Advice & Counsel - Transitions: For Leaders In A New Role
Whether hired from outside or promoted from within, it's tough enough to succeed in the top job when the organization is successful and the environment stable. But it's much more difficult if things are not at their best, expectations are high, and the board & investors are demanding change quickly.
These situations call for a new strategy that produces more innovation for top-line growth, new ways of operating that bring greater efficiencies, and better ways of winning customer loyalty. It's vital to master the political & personal challenges that most new leaders face for the first time (such as putting in place new organization structures, replacing people who have been inherited with a new team more up to the challenge, forging supportive relationships with the board or a new boss, and managing the inevitable stress that comes with the job).
Dan's advice & counsel helps the new leader prepare for and then navigate the all-important transition period as he begins a new era for his career as well as for the company. It is then that first impressions are shaped, relationships formed, and the tone of the leader's tenure is set. If hired from outside, he faces new norms and a different political environment, but has left behind a support system that helped make him a success. If promoted from within, he is now managing people who were peers or bosses. In either case, time is compressed and pressure increased.
Dan helps by:
- Constructing a taking-hold plan. Learning, visioning & coalition building are the master challenges for any top leader in a new position. Taking hold plans offer tested & practical ways to master these three challenges and ensure early successes & solid relationships.
- Interpreting the political environment. The most successful new leaders are politically savvy without being labeled as "political"...Dan's counsel helps the new leader stay on the right side of this fine line.

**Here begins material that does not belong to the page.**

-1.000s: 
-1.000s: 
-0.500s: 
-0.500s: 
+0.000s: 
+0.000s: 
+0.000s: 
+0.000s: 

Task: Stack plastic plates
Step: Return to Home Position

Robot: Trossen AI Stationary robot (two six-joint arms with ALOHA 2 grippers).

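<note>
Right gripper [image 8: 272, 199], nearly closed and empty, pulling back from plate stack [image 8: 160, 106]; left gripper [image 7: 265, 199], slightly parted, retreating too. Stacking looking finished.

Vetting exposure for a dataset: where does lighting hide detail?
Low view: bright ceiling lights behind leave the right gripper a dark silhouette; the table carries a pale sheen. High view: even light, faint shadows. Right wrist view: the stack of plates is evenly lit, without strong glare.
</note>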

- Assessing the culture. Understanding the culture is a key success factor for the new leader whether hired from the outside or promoted from within. Dan identifies warning signs & underlying traps that could derail a new leader...then he recommends practical, tested steps for dealing with them and for a plan to strengthen or change the culture.
- Providing advice on relationships that matter most. No leader succeeds by just operational or strategic abilities. Also needed are great relationship-building skills with managers as well as board members. Dan has been a pioneer in this area for decades and helped hundreds of leaders in new top roles shape the most important relationships.
- Providing counsel for the leader's new direct reports. Inherited senior people experience as much change & adjustment as their new boss. They often need help to form a winning relationship with a leader who has a new style or to respond to new demands and expectations.
- Creating a personal leadership strategy to extend early successes beyond the transition. As the leader learns, envisions, and builds coalitions, she must gain commitment to a new way of operating, even as she alters the organization structure and reshapes the top team. Delicate issues which must be successfully addressed the first time.